** WORK INSTRUCTIONS **
All of the records are to be copied out exactly, with nothing left out.

*** Opening PROVIDED RECORDS ***

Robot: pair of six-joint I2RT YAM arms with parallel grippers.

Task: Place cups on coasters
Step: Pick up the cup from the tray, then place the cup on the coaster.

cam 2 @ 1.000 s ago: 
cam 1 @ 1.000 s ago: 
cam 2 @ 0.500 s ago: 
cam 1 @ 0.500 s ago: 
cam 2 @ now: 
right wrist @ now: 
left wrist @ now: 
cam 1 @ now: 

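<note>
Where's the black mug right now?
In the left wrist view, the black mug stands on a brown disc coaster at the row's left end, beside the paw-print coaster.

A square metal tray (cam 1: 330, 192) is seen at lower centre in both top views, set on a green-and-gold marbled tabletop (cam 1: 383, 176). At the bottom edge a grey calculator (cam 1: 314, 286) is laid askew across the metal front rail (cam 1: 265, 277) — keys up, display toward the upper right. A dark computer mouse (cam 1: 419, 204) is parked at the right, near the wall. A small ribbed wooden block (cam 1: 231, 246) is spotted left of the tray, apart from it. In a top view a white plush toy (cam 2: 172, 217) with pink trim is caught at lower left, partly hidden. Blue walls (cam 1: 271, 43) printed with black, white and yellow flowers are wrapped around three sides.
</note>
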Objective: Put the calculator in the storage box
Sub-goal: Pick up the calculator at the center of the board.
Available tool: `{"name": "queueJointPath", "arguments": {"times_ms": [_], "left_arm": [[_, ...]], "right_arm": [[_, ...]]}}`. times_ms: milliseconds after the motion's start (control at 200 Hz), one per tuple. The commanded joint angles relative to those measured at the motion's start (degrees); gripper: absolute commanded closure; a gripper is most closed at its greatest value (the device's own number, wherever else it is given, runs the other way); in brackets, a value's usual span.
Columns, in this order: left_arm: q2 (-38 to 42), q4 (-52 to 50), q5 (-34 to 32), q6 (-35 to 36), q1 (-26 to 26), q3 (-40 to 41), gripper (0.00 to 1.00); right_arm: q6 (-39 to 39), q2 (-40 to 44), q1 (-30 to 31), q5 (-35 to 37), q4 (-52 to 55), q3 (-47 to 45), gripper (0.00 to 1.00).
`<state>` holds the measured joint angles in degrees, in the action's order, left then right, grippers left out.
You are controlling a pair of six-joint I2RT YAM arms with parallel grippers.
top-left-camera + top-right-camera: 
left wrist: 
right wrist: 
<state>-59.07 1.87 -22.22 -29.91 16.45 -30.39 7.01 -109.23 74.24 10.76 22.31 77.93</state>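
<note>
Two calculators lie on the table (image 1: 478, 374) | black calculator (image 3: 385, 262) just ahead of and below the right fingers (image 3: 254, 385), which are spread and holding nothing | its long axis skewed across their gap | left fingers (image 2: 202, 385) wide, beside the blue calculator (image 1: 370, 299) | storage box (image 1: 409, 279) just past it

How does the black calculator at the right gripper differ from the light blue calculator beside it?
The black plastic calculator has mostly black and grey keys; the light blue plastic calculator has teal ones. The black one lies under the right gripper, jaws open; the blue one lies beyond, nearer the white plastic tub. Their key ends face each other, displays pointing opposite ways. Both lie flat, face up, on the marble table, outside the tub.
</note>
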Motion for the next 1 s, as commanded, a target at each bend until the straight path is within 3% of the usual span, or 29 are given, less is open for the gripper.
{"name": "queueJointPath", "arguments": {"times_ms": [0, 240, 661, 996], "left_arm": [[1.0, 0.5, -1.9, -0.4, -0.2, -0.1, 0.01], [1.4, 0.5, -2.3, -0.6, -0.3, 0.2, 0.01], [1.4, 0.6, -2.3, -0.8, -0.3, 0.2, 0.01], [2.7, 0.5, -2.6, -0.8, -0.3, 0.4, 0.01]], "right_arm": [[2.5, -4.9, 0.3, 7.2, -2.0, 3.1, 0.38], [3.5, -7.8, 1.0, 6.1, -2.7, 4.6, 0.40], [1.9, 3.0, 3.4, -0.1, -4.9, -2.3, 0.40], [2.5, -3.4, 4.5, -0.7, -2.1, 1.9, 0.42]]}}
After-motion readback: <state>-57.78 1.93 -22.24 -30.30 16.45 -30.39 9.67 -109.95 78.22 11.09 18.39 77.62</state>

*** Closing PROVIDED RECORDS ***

** SOLUTION FOR THIS EXERCISE **
Robot: pair of six-joint I2RT YAM arms with parallel grippers.

Task: Place cups on coasters
Step: Pick up the cup from the tray, then place the cup on the coaster.

cam 2 @ 1.000 s ago: 
cam 1 @ 1.000 s ago: 
cam 2 @ 0.500 s ago: 
cam 1 @ 0.500 s ago: 
cam 2 @ now: 
right wrist @ now: 
left wrist @ now: 
cam 1 @ now: 

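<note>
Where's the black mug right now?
In the left wrist view, the black mug stands on a brown disc coaster at the row's left end, beside the paw-print coaster.

A square metal tray (cam 1: 330, 192) is seen at lower centre in both top views, set on a green-and-gold marbled tabletop (cam 1: 383, 176). At the bottom edge a grey calculator (cam 1: 314, 286) is laid askew across the metal front rail (cam 1: 265, 277) — keys up, display toward the upper right. A dark computer mouse (cam 1: 419, 204) is parked at the right, near the wall. A small ribbed wooden block (cam 1: 231, 246) is spotted left of the tray, apart from it. In a top view a white plush toy (cam 2: 172, 217) with pink trim is caught at lower left, partly hidden. Blue walls (cam 1: 271, 43) printed with black, white and yellow flowers are wrapped around three sides.
</note>
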Objective: Put the calculator in the storage box
Sub-goal: Pick up the calculator at the center of the board.
Available tool: `{"name": "queueJointPath", "arguments": {"times_ms": [_], "left_arm": [[_, ...]], "right_arm": [[_, ...]]}}`. times_ms: milliseconds after the motion's start (control at 200 Hz), one per tuple. The commanded joint angles relative to those measured at the motion's start (degrees); gripper: absolute commanded closure; a gripper is most closed at its greatest value (the device's own number, wherever else it is given, runs the other way); in brackets, a value's usual span.
Columns, in this order: left_arm: q2 (-38 to 42), q4 (-52 to 50), q5 (-34 to 32), q6 (-35 to 36), q1 (-26 to 26), q3 (-40 to 41), gripper (0.00 to 1.00); right_arm: q6 (-39 to 39), q2 (-40 to 44), q1 (-30 to 31), q5 (-35 to 37), q4 (-52 to 55), q3 (-47 to 45), gripper (0.00 to 1.00).
`<state>` holds the measured joint angles in degrees, in the action's order, left then right, grippers left out.
You are controlling a pair of six-joint I2RT YAM arms with parallel grippers.
top-left-camera + top-right-camera: 
left wrist: 
right wrist: 
<state>-59.07 1.87 -22.22 -29.91 16.45 -30.39 7.01 -109.23 74.24 10.76 22.31 77.93</state>
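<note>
Two calculators lie on the table (image 1: 478, 374) | black calculator (image 3: 385, 262) just ahead of and below the right fingers (image 3: 254, 385), which are spread and holding nothing | its long axis skewed across their gap | left fingers (image 2: 202, 385) wide, beside the blue calculator (image 1: 370, 299) | storage box (image 1: 409, 279) just past it

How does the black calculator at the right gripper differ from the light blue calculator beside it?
The black plastic calculator has mostly black and grey keys; the light blue plastic calculator has teal ones. The black one lies under the right gripper, jaws open; the blue one lies beyond, nearer the white plastic tub. Their key ends face each other, displays pointing opposite ways. Both lie flat, face up, on the marble table, outside the tub.
</note>
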Motion for the next 1 s, as commanded, a target at each bend until the straight path is within 3% of the usual span, or 29 are given, less is open for the gripper.
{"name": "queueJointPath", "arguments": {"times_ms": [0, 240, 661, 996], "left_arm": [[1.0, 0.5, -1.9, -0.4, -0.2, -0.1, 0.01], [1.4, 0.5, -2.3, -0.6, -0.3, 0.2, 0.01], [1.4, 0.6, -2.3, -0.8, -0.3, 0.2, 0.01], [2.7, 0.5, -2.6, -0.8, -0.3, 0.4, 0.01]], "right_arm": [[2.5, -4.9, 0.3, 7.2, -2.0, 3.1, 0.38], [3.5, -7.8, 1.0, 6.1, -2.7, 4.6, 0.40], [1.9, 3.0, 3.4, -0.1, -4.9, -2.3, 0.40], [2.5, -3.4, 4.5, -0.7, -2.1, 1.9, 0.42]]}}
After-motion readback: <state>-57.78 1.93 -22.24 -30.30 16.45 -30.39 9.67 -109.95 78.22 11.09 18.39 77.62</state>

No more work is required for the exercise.